Her fingers popped the button open. The sound was loud in the quiet room. She slowly drew down the zipper. "Then tell me to stop."
He caught her wrists, not to push her away, but to hold her there, to feel the frantic pulse beating against his thumbs. "I don’t want you to stop."
A triumphant, wild light flashed in her eyes. It was the look of someone who had followed the rules her whole life, teetering on the edge of breaking the most important one. She freed one hand and slipped it inside his open waistband, beneath his underwear.
Her cool, strong fingers closed around him.
Kaito’s head fell back, a groan tearing from his throat. Her grip was firm, confident. She began to stroke him, her thumb sliding over the sensitive head, spreading the bead of moisture that had gathered there. The sensation was overwhelming—the forbidden location, the authority figure touching him with such deliberate, hungry intent.
"Aya," he gasped.
"Quiet," she whispered, but it was a plea, not an order. She was watching his face, studying every twitch, every shudder her touch elicited. Her own arousal was evident in the flush on her throat, the parted lips, the heavy-lidded intensity of her gaze.

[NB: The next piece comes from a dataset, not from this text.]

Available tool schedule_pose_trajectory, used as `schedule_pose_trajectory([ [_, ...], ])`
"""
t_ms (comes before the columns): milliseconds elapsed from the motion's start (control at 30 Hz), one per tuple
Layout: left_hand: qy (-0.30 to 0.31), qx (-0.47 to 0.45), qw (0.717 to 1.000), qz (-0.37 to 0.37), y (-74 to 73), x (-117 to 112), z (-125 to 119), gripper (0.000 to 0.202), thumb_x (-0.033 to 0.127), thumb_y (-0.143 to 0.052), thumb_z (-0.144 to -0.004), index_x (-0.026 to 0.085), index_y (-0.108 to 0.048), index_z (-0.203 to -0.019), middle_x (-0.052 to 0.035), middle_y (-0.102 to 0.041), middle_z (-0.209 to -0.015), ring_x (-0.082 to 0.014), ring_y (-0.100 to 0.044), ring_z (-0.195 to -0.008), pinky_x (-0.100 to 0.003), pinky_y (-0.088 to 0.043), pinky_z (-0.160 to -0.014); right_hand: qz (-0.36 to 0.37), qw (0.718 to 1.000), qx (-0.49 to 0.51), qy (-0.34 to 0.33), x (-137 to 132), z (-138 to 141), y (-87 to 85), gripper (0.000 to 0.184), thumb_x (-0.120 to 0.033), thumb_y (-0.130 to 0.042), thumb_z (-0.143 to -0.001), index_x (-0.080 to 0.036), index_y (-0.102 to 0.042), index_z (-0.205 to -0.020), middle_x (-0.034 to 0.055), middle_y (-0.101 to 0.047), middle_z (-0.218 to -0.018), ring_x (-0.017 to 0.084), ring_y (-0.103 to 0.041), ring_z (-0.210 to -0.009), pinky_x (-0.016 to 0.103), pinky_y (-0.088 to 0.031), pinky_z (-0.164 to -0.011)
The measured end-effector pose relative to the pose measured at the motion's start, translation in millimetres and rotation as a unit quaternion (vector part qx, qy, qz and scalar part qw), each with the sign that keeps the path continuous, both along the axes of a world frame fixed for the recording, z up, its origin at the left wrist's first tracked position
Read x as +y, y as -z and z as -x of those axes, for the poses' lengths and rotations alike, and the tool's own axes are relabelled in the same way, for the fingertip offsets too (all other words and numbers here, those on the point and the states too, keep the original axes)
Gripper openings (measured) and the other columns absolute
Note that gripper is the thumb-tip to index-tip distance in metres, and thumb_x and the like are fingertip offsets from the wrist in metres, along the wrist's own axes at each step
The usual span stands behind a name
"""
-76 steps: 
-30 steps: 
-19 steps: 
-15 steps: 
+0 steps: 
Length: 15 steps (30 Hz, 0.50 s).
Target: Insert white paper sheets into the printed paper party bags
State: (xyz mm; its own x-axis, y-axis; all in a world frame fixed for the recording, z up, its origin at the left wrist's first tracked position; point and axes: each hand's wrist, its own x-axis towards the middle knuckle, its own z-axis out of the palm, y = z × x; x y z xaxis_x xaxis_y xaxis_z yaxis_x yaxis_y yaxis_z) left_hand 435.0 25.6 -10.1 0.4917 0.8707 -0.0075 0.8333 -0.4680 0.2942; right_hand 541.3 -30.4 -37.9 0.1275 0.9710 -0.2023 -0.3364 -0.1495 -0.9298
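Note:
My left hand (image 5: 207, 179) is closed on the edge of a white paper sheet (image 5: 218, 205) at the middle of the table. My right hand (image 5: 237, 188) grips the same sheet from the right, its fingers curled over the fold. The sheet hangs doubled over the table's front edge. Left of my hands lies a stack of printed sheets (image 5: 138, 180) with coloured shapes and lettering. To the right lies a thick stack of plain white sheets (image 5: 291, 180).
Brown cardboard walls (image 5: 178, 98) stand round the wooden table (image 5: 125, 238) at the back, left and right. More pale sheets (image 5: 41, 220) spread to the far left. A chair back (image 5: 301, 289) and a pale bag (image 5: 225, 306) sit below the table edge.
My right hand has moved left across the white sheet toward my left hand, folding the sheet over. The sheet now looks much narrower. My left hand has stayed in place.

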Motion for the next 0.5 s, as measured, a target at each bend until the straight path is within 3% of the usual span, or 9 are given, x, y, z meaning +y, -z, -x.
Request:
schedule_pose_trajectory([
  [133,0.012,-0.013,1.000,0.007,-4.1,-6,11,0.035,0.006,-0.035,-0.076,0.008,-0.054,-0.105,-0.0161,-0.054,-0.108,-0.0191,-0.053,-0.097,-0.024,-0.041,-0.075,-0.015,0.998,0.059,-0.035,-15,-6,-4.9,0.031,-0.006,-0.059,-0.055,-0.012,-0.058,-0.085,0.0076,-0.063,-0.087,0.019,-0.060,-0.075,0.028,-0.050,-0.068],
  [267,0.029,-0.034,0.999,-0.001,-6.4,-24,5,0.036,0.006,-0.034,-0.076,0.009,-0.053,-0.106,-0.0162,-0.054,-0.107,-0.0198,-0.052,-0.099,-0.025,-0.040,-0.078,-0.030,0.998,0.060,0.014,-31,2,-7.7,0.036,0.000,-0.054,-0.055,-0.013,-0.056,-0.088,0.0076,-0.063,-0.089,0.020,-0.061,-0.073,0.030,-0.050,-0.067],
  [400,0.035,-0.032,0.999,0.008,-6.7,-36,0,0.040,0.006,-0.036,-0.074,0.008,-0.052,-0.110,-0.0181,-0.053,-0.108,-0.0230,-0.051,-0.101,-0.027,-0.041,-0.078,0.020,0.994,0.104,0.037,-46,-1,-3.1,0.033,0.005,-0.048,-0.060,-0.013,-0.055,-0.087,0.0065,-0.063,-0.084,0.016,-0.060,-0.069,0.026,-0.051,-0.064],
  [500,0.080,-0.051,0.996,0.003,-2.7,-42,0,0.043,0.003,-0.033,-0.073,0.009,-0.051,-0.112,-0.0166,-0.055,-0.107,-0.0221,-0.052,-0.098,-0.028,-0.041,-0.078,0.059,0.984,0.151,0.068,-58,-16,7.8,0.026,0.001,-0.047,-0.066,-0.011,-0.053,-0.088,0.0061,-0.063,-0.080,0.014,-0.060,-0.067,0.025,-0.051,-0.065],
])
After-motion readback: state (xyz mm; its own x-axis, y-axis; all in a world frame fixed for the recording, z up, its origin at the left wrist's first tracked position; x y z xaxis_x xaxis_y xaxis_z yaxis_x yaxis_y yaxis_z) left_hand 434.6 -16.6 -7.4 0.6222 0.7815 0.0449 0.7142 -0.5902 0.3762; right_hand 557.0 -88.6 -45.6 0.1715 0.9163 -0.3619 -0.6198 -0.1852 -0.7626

She increased her pace, her hand moving with a rhythm that was both expert and exploratory, learning what made him tremble. Her other hand came up to grip his hair, pulling his head forward so she could reclaim his mouth in a searing, messy kiss. It was a sensual kiss fused with the intense, rhythmic pleasure of her hand, a dual assault on his senses.
He was hurtling toward the edge. The light sexual content boundary was a distant memory. This was explicit, thrilling, dangerous. His hands found her waist, gripping the crisp fabric of her blouse. He could feel the hard leather of her belt, the soft give of her flesh beneath.
He was about to tip over. He could feel the climax coiling deep in his gut, a pressure building to an unbearable peak. He tore his mouth from hers. "Aya... I’m going to..."
"Not yet," she commanded, her voice husky. She slowed her strokes, bringing him back from the brink with cruel, exquisite precision. She wanted to draw this out. She wanted control.
Panting, he looked at her. Her blouse was now completely untucked, hanging open. He could see the plain, practical white bra beneath, the generous curves it constrained. The sight was incredibly hot in its utilitarian honesty.
He reached for her, his hands sliding under the open blouse, spanning her waist. Her skin was hot, smooth as polished marble over taut muscle. He pulled her closer, until she was flush against him, his arousal trapped between their bodies. He buried his face in the crook of her neck, inhaling her scent—sweat and starch and pure, female need.
She held him, her arms wrapping around his shoulders, her cheek resting against his hair. For a moment, they just stayed like that, breathing together in the silent, rain-washed police box, two people finding a desperate, illicit connection in the grey dawn.
Then, a sound.
Not the rain.
A metallic rattle. A key scraping in the lock of the police box’s front door.
They froze.
Aya’s body went rigid against his. Her head snapped up, her eyes wide with sheer, unadulterated panic. They were out of time. The day shift was arriving.